Il rischio “discriminazione” per età

Un altro aspetto dibattuto riguarda possibili discriminazioni: ad esempio, l’età massima prevista per l’accesso alla fecondazione assistita varia sensibilmente sul territorio, ma non solo: “Il limite identificato per l’accesso alla PMA nei LEA è in contrasto con la legge 40 che prevede l’accesso per la coppia in età potenzialmente fertile, condizione che può variare da coppia a coppia. E che varia da regione a regione. “C’è un rischio legato al federalismo sanitario: la stessa PMA non è fornita in modo uniforme su tutto il territorio nazionale a livello di strutture pubbliche, con ritardi soprattutto al sud. In Campania, ad esempio, a febbraio è stata modificata la legge regionale che risaliva al 2003. In Sardegna, sempre a febbraio è stata emanata la prima delibera per l’eterologa”.
“I progressi ci sono stati, ma non basta: chiediamo di aggiornare i livelli di assistenza del servizio sanitario nazionale e pubblico con la diagnosi preimpianto (esclusa dai LEA dall’ex ministro della Salute, Lorenzin) perché il limite economico non sia un ostacolo ad avere una famiglia con dei figli. I LEA sono fermi al 2017″ dice Gallo.

Mamme sempre più “mature”

L’età media delle donne che si sottopongono a PMA è di 36,8 anni, a fronte dei 34,8 della media europea, riferiti però all’aggiornamento più recente del 2013. Aumenta, dunque, l’età in cui si chiede l’accesso a questo tipo di tecnica: nel 2016 le over 40 che italiane a fare affidamento sulla PMA erano il 35,2%, mentre nel 2005 solo il 20,7%. Nel nostro Paese i nati grazie alla fecondazione assistita sono il 2,8% del totale.
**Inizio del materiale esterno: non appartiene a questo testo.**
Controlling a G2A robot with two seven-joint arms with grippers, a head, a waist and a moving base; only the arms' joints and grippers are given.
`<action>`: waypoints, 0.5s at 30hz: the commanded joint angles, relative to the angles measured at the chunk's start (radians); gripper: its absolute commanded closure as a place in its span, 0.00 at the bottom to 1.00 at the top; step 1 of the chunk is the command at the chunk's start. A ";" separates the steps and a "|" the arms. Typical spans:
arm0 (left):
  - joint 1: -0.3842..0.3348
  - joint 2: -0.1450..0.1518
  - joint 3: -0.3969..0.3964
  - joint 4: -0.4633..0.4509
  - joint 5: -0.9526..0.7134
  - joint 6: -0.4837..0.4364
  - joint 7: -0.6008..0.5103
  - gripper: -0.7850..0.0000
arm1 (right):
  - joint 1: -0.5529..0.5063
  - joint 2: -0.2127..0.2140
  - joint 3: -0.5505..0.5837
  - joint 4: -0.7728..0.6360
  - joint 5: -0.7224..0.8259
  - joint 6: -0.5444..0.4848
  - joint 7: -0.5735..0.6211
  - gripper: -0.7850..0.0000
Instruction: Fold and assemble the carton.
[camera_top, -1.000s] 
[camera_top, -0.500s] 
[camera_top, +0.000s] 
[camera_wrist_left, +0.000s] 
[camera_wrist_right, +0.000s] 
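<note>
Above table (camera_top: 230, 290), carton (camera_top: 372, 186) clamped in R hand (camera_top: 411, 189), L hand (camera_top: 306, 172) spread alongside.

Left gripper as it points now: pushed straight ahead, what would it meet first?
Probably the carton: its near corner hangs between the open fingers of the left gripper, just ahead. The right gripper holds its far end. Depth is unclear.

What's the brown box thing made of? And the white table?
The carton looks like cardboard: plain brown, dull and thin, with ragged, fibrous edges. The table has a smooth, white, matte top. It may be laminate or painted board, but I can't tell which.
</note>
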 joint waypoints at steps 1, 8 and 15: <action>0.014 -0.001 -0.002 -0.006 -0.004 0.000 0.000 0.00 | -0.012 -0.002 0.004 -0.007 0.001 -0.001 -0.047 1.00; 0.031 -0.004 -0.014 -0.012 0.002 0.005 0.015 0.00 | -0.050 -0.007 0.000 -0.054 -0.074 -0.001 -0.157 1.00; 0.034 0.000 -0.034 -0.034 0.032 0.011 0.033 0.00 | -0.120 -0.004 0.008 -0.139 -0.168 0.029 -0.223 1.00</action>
Aumentano le nascite grazie alla PMA

In Italia aumenta il numero di chi ricorre alla Procreazione Medicalmente Assistita (PMA), tanto da aver raggiunto un record: in base ai dati del ministero della Salute (2016), illustrati lo scorso autunno dal ministro Giulia Grillo, sono stati 13.582 i neonati vivi dopo una PMA, a seguito di 97.656 cicli, con un tasso di riuscita della fecondazione assistita del 13,91%. I dati si riferiscono a tutte le tecniche, sia omologa che eterologa, comprendendo sia il I livello in vivo (direttamente nel corpo della donna con inseminazione intrauterina) che il II e III livello (fecondazione in vitro, ossia Fivet, e ICSI, che permette l’inserimento dello spermatozoo direttamente nell’ovulo).